* Description of the task *
Please give back each line of the material unchanged, but without the images.

* Records for this task *
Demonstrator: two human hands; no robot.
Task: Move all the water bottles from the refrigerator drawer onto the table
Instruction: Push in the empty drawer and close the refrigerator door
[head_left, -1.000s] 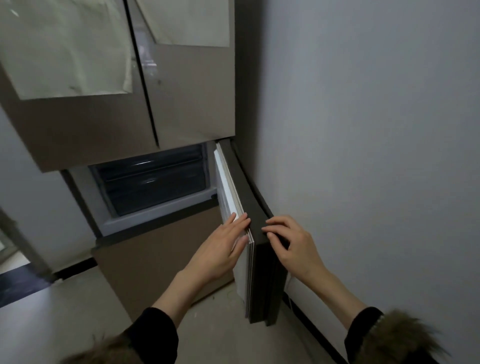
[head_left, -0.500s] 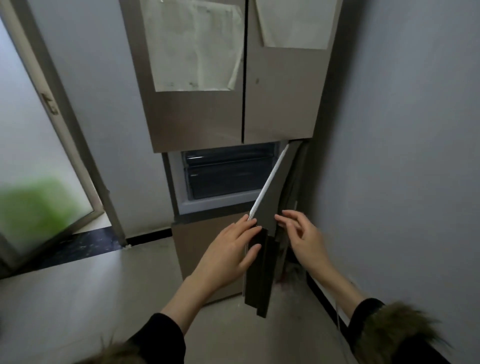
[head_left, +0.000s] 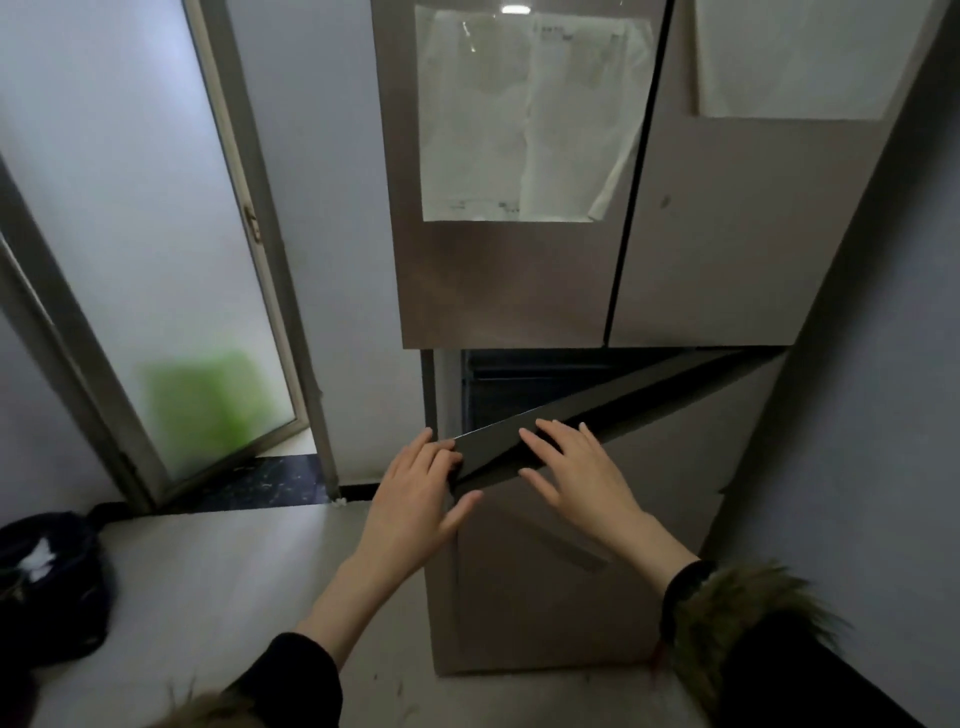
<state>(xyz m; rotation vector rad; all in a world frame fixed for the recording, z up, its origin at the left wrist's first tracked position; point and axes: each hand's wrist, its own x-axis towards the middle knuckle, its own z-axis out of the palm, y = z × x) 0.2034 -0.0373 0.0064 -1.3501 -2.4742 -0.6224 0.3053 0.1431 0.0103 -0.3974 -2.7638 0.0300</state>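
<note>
Head view. The refrigerator (head_left: 519, 291) stands against the wall on the right, its two upper doors closed, with paper sheets (head_left: 524, 119) taped to the left upper door. Below them, the lower door (head_left: 587, 519) hangs at an angle, partly swung across its compartment. A dark wedge of the compartment interior (head_left: 519, 384) shows above the door's top edge.

The left hand (head_left: 415, 499) lies on the free corner of the door, fingers straight and resting along the top edge, thumb spread below against the door face. The right hand (head_left: 576, 473) lies flat on the dark top edge just beside it, fingers extended and slightly spread. Neither grip is closed round anything; both hands only press on the door.

No water bottle is visible in this view. The visible part of the compartment is dark, and its contents cannot be made out. The worktop named in the task is out of view.

Step in hand, as judged: handling the lower door. Whether the door is being opened or pushed shut cannot be told from this view alone. If bottles remain inside, the next move calls for swinging the door fully clear, pulling out the drawer, and taking a firm wrap of the fingers round one bottle.

To the left are a frosted glass door (head_left: 171, 260) and a dark bag (head_left: 47, 582) on the floor.
</note>
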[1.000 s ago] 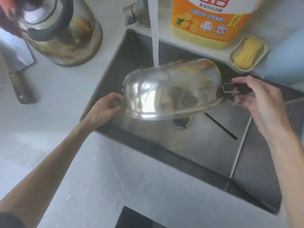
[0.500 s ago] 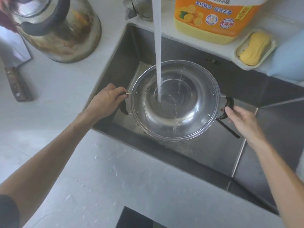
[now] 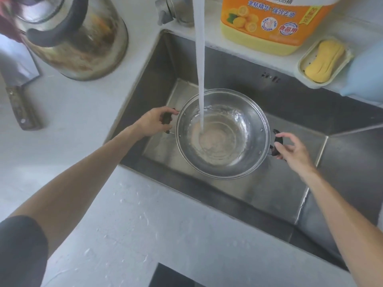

* Solution *
Demonstrator: two human hands; no robot.
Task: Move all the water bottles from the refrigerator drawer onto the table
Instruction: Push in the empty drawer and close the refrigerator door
[head_left, -1.000s] 
[head_left, -0.500s] 
[head_left, +0.000s] 
<state>(xyz m; rotation vector rad; all in a world frame fixed for the recording, z up, its origin at the left wrist's first tracked position; point and axes: each hand's wrist, its own x-axis towards the middle knuckle, its own z-axis out of the palm, y = z × x) 0.2034 -0.0373 0.0064 -1.3501 -2.4742 -0.6224 0.3053 0.1431 0.0103 -0.3974 -2.7638 0.0300</state>
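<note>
Head view. The refrigerator (head_left: 519, 291) stands against the wall on the right, its two upper doors closed, with paper sheets (head_left: 524, 119) taped to the left upper door. Below them, the lower door (head_left: 587, 519) hangs at an angle, partly swung across its compartment. A dark wedge of the compartment interior (head_left: 519, 384) shows above the door's top edge.

The left hand (head_left: 415, 499) lies on the free corner of the door, fingers straight and resting along the top edge, thumb spread below against the door face. The right hand (head_left: 576, 473) lies flat on the dark top edge just beside it, fingers extended and slightly spread. Neither grip is closed round anything; both hands only press on the door.

No water bottle is visible in this view. The visible part of the compartment is dark, and its contents cannot be made out. The worktop named in the task is out of view.

Step in hand, as judged: handling the lower door. Whether the door is being opened or pushed shut cannot be told from this view alone. If bottles remain inside, the next move calls for swinging the door fully clear, pulling out the drawer, and taking a firm wrap of the fingers round one bottle.

To the left are a frosted glass door (head_left: 171, 260) and a dark bag (head_left: 47, 582) on the floor.
</note>
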[1.000 s ago] 
[0.500 s ago] 
[now] 

Now the exercise is finished.